I think that it was a generally held feeling. Where questions as to art quality came up was when someone gained an opportunity to make more bucks. When someone had the chance to go into advertising or illustration, he’d take it. Most didn’t do it because of the art. In fact, I think most would have stayed with comic books if they could make an equal amount of money.

GROTH: Because it was more enjoyable.

KUBERT: Right. Because comic books is rather singular in that it allows you to take chances. It allows you to make mistakes. In a 16-page story, all of it doesn’t have to be perfect. You can really go out on a limb and take chances. And, sometimes, those chances work great! And that makes you feel good. If it fails, fine. The majority of the effort does work OK. So it encourages you to take more chances and a lot of guys were able to do exceptionally good work in that way. Comic books also gives you a bigger canvas upon which to work. ’Cause when you’re doing syndication or advertising, there are six guys sitting on your back giving their suggestions. “Turn this a half an inch,” or, “Move this figure to the-left about three inches.” That’s what they’ re getting paid for and that’s what they’re gonna do. But there isn’t enough time for those small changes in comic books. So you had more freedom. To let your imagination run. I find that there is no other area in commercial art that allows you this kind of freedom. To design pages. To design complete books. To generate emotion into a story.

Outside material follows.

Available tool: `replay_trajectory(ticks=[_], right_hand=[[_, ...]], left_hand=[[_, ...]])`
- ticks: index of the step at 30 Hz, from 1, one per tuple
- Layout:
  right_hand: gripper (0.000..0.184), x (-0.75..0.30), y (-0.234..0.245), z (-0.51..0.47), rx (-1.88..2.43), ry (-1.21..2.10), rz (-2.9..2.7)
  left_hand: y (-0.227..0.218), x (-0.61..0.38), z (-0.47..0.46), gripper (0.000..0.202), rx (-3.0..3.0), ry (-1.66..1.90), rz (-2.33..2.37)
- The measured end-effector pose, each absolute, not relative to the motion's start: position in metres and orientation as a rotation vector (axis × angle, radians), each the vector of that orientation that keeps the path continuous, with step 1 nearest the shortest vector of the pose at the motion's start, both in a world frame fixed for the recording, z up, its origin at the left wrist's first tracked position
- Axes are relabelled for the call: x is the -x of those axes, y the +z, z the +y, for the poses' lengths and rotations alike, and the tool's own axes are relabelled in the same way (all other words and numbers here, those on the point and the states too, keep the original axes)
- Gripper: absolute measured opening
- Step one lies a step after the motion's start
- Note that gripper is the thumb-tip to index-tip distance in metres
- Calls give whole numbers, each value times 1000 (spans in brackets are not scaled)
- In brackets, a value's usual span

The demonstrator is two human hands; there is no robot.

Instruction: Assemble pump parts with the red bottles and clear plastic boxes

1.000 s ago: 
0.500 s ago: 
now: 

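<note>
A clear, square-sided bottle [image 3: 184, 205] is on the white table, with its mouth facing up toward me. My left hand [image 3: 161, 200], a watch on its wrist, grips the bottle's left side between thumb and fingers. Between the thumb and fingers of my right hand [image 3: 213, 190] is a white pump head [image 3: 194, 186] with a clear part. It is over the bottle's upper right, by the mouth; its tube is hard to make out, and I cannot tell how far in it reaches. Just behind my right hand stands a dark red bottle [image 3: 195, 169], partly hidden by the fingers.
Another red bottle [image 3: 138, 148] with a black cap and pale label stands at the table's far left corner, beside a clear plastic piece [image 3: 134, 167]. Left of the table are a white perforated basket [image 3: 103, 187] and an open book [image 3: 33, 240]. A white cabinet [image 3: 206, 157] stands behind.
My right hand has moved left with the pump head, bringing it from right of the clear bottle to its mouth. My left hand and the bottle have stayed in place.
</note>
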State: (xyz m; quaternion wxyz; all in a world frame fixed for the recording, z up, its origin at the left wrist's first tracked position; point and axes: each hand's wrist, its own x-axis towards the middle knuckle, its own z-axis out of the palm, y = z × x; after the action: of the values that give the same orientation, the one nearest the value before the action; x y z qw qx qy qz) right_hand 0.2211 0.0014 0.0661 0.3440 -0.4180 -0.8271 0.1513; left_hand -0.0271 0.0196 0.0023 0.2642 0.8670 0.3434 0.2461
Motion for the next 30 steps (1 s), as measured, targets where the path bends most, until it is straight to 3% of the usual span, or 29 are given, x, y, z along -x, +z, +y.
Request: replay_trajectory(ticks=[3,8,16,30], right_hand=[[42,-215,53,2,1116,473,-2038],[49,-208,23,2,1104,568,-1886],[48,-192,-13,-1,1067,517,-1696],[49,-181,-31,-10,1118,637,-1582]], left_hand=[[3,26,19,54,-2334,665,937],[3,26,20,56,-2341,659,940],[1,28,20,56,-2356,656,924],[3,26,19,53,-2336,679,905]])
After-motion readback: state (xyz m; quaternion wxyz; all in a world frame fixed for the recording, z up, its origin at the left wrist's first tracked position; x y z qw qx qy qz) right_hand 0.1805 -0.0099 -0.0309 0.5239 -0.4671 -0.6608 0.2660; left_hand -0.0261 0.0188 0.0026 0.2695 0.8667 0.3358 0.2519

And you find out later that somebody read that story and actually felt the thing that you drew. When I first came into this business, I never dreamed that my work was read beyond the next block. I was doing it because I loved to do it. I really like to see the characters in my head appear in graphic and pictorial form. And when I learned that people around the world get the same effects, it was like having whipped cream put on top of the cake.

We've also begun to resume posting video from this year's San Diego Comic-Con, today featuring a panel called "Graphic Novels: The Bookstore Crowd", moderated by Tom Spurgeon and including participation from Kate Beaton, Alison Bechdel, Jason Shiga, Brecht Evens, Jennifer & Matthew Holm, and Nate Powell.

Also, Noah Van Sciver's week of Denver-style Cartoonist's Diaries continue.


—People continue to remember the late aforementioned Joe Kubert. Some worth reading if haven't already seen them include the New York Times obituary, longtime Vertigo editor Karen Berger's reminiscence, and further thoughts from Stephen Bissette, posted on the Schulz Library blog.

—James Romberger interviewed Gabrielle Bell for Publishers Weekly in anticipation of her new book.

—According to a report in The Guardian, the UK's oldest children's comic, The Dandy, may finally be shutting down after 75 years, due mostly to declining circulation.

—Ng Suat Tong and Robert Boyd, among others, discuss the original comics art market and museum acquisitions of same.

—And finally, in your scholarly link of the day, Janine Utell looks at the use of James Joyce in father-daughter graphic memoirs from Alison Bechdel and Mary Talbot.